9 septembre 2022 | Andreas Harsono | HRW

La loi toxique indonésienne sur le blasphème a fait une nouvelle victime, cette fois un ancien ministre du gouvernement, à cause d’un message sur les médias sociaux jugé insultant pour les bouddhistes.

La dernière affaire en date a débuté en juin après que le gouvernement indonésien a annoncé qu’il augmenterait fortement le prix d’entrée au temple de Borobudur, dans le centre de Java. La structure bouddhiste est l’une des principales attractions touristiques d’Indonésie, attirant plus de quatre millions de visiteurs en 2019. Les défenseurs de la nature et les responsables gouvernementaux sont de plus en plus inquiets du nombre de visiteurs et voient dans l’augmentation du droit d’entrée un moyen de limiter le total.

Le 10 juin, Roy Suryo, ancien ministre de la jeunesse et des sports, a tweeté la photo d’un stupa de Borobudur dont l’image avait été photoshopée pour ressembler au président Joko Widodo. Il a reçu des protestations, notamment de la part d’organisations bouddhistes, et a rapidement supprimé son tweet, s’excusant et affirmant qu’il n’avait pas créé la photo modifiée.

Kevin Wu, un dirigeant de Dharmapala Nusantara, un groupe bouddhiste de Jakarta, a dénoncé Suryo à la police pour avoir commis un blasphème contre le bouddhisme. La police de Jakarta a interrogé Suryo à trois reprises, puis l’a accusé d’avoir violé la loi sur le blasphème et la loi sur l’Internet. La police l’a arrêté le 5 août. S’il est reconnu coupable, Suryo risque jusqu’à 11 ans de prison.

La loi sur le blasphème punit d’une peine pouvant aller jusqu’à cinq ans d’emprisonnement toute déviation des principes fondamentaux des six religions officiellement reconnues en Indonésie (islam, protestantisme, catholicisme, hindouisme, bouddhisme et confucianisme). Elle n’a été utilisée que dans huit cas au cours des quatre premières décennies suivant la signature de la loi par le président Soekarno en 1965, mais les condamnations ont connu un pic pendant la décennie où le président Susilo Bambang Yudhoyono, le patron de Roy Suryo, était au pouvoir, de 2004 à 2014. L’administration du président Widodo est en train de rédiger un nouveau code pénal prévoyant le maintien de la loi sur le blasphème, mais avec la réserve inquiétante d’étendre la loi aux croyances et aux religions.

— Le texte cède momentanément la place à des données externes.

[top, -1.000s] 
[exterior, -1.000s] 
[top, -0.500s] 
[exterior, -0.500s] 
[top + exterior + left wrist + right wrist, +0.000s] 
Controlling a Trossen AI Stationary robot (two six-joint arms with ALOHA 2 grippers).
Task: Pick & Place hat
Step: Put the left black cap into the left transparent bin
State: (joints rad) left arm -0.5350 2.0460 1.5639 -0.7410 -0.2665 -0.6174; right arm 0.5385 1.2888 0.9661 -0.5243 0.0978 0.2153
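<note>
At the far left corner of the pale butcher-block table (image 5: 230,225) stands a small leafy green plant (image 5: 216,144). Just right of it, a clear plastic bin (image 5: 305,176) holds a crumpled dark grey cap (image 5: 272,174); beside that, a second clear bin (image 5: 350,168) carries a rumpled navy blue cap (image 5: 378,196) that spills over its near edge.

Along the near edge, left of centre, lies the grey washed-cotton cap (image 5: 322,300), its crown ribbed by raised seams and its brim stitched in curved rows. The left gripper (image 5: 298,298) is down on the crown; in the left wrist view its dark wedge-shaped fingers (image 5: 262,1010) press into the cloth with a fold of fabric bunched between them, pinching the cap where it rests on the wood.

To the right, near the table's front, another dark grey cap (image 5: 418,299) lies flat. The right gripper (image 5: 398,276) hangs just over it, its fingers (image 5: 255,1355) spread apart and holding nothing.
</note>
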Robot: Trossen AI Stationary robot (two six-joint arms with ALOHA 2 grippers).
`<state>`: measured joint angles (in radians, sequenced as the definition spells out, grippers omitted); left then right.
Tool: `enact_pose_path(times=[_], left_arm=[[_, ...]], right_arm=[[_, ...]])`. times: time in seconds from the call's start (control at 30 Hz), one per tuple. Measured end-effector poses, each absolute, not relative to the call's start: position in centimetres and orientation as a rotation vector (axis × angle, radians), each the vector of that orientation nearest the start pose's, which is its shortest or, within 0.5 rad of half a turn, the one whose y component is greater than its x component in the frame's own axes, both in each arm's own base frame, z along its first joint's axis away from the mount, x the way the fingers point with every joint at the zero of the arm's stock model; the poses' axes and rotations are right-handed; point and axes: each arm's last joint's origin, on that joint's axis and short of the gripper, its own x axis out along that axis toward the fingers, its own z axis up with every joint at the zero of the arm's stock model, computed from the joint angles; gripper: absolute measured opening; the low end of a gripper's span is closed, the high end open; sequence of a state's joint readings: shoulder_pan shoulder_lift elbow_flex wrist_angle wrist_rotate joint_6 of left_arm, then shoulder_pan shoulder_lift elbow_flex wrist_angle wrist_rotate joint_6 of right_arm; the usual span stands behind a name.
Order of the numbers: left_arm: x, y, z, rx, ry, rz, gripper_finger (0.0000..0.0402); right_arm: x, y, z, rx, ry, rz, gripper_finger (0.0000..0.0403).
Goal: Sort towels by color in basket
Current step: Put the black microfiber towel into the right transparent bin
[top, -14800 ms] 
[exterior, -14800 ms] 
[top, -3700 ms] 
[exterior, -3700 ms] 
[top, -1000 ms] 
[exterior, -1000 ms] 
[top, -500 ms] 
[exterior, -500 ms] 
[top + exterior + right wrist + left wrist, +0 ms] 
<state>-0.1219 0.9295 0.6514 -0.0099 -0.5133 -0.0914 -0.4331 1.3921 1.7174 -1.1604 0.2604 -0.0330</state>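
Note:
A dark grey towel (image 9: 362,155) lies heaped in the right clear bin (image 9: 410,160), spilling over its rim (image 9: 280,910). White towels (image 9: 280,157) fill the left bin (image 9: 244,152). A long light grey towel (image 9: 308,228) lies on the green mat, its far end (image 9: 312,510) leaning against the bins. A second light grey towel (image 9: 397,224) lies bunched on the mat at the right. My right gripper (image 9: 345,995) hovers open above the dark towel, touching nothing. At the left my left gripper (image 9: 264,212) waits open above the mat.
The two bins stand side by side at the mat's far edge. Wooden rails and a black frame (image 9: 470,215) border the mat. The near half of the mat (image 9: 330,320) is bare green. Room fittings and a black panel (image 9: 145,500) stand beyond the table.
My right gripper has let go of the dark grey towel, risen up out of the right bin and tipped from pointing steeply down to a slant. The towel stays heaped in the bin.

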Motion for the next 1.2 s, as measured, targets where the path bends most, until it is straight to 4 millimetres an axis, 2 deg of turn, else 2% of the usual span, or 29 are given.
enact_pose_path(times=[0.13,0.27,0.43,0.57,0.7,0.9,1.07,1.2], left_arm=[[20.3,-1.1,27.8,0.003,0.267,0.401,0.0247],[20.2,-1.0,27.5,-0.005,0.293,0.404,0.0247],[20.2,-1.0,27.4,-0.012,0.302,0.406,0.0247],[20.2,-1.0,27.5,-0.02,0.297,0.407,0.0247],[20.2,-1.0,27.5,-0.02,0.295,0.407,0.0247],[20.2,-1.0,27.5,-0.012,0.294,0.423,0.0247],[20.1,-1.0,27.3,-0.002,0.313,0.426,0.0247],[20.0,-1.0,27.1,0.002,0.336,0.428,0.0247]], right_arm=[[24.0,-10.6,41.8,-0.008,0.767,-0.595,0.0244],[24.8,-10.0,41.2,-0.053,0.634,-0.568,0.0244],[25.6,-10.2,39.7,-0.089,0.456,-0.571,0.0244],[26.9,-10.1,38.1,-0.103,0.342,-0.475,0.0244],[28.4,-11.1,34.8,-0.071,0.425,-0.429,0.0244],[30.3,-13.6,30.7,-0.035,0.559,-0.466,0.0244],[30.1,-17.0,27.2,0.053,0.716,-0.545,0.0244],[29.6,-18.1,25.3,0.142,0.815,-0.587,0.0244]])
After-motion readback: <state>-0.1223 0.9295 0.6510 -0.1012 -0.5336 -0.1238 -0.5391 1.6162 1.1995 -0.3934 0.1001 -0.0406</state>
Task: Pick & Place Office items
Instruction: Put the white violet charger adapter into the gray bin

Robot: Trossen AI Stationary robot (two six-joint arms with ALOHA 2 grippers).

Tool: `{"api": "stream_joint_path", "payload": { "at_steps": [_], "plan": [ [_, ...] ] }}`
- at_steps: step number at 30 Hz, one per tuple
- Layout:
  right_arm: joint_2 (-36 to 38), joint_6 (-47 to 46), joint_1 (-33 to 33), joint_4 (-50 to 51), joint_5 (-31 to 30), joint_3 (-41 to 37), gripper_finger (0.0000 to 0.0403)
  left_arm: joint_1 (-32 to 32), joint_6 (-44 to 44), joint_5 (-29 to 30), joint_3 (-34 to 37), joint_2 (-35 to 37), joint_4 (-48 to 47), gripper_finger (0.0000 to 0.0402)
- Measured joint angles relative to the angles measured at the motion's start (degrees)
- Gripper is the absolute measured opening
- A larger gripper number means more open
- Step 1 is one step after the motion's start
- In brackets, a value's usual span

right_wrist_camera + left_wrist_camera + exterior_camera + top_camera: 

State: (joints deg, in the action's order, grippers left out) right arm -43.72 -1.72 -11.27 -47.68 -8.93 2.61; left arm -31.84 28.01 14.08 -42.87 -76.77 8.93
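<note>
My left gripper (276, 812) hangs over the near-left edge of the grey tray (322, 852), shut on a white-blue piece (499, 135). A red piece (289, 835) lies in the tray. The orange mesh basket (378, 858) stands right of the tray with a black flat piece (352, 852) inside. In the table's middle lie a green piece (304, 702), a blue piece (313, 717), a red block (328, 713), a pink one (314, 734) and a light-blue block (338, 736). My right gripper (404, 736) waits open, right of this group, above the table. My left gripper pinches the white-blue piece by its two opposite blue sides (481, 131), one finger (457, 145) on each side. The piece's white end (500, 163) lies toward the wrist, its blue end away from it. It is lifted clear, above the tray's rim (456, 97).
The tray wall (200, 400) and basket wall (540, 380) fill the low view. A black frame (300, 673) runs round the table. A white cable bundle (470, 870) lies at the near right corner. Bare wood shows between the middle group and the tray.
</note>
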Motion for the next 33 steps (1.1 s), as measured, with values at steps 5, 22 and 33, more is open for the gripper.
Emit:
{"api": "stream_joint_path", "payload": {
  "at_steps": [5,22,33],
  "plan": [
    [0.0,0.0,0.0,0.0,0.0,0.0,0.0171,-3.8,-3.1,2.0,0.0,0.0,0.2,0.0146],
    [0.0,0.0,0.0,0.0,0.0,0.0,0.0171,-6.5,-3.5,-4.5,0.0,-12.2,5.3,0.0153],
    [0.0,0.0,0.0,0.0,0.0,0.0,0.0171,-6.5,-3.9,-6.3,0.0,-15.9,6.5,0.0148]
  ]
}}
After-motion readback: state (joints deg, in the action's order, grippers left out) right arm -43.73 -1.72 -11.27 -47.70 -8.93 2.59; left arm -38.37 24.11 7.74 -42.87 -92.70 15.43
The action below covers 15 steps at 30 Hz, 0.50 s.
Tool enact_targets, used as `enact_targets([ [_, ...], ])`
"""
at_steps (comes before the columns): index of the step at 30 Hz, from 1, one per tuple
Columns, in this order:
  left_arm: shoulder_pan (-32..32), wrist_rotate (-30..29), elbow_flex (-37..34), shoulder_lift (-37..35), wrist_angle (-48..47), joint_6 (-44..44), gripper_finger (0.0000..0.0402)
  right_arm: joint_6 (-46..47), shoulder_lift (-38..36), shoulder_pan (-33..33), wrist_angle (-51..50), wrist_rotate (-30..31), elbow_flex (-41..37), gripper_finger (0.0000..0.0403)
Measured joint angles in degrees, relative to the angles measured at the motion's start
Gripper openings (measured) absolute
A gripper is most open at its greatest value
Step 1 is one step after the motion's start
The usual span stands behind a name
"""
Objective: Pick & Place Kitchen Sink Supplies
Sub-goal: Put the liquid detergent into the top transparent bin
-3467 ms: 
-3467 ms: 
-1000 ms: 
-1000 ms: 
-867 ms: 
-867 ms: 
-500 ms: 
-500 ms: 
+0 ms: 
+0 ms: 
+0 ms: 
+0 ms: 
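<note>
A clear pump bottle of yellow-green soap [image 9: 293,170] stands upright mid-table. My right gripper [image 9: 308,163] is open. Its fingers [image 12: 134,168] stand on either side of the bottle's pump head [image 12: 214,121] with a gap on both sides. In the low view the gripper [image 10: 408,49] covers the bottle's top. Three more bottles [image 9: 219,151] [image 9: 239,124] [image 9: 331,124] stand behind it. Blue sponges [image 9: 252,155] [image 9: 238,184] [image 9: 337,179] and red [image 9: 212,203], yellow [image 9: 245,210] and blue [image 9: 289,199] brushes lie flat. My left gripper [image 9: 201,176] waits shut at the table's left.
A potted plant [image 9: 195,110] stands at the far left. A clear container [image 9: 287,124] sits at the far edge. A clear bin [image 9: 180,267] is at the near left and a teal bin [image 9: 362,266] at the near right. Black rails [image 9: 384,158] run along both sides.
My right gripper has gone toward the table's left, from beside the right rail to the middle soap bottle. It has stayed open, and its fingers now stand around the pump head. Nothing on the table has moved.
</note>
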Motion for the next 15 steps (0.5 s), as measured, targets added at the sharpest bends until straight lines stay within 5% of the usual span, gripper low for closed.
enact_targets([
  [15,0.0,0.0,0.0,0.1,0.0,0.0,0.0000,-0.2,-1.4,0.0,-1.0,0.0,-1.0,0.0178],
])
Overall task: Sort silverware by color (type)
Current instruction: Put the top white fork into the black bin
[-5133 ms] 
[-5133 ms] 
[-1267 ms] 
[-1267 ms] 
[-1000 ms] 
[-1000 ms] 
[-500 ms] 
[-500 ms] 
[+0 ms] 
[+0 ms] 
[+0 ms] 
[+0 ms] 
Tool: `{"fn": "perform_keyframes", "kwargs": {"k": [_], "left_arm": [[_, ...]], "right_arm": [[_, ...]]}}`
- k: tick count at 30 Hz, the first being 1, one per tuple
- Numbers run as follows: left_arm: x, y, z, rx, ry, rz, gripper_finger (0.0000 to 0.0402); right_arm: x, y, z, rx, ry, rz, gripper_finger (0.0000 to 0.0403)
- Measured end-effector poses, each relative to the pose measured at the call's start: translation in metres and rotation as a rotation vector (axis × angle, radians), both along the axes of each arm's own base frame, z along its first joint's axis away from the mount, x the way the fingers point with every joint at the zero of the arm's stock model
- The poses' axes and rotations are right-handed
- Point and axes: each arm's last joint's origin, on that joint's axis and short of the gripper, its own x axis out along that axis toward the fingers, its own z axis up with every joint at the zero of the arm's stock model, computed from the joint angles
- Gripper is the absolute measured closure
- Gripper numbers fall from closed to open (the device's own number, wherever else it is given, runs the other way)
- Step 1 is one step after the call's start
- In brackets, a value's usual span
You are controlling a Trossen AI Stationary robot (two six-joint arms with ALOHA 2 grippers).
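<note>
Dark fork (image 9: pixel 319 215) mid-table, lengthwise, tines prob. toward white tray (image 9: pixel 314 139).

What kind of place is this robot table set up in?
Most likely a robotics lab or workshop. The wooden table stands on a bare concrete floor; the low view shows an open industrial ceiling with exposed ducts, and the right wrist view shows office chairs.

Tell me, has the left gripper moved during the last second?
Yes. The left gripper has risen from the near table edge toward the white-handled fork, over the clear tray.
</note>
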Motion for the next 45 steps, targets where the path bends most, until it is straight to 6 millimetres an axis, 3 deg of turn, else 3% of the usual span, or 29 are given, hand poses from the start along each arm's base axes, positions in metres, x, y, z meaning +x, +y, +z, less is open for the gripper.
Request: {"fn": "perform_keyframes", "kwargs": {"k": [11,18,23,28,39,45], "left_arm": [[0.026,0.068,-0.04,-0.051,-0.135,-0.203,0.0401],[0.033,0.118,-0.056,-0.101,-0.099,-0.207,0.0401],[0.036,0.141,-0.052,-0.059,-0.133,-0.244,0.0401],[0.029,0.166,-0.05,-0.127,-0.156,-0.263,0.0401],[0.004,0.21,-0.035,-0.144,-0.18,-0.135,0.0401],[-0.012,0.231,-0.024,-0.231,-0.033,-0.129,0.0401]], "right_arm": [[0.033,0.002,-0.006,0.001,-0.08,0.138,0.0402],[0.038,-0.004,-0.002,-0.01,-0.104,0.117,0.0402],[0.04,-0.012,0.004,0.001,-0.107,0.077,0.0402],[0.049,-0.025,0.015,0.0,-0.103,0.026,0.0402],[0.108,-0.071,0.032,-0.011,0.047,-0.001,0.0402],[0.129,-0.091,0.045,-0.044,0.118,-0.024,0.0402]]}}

Ironiquement, Roy Suryo a également utilisé la loi sur le blasphème contre ses opposants politiques. En février 2022, il a déposé un rapport de police contre le ministre des Affaires religieuses Yaqut Cholil Qoumas pour blasphème, affirmant que la comparaison faite par Yaqut entre les mosquées bruyantes et les chiens qui aboient était une insulte à l’islam.

L’arrestation de Roy Suryo montre une fois de plus que la loi sur le blasphème est destructrice et sujette à des abus, car elle permet de faire de la « protection » de la religion un outil politique. L’administration Widodo devrait tirer les leçons de ces cas déplorables et abroger les dispositions de la loi sur le blasphème.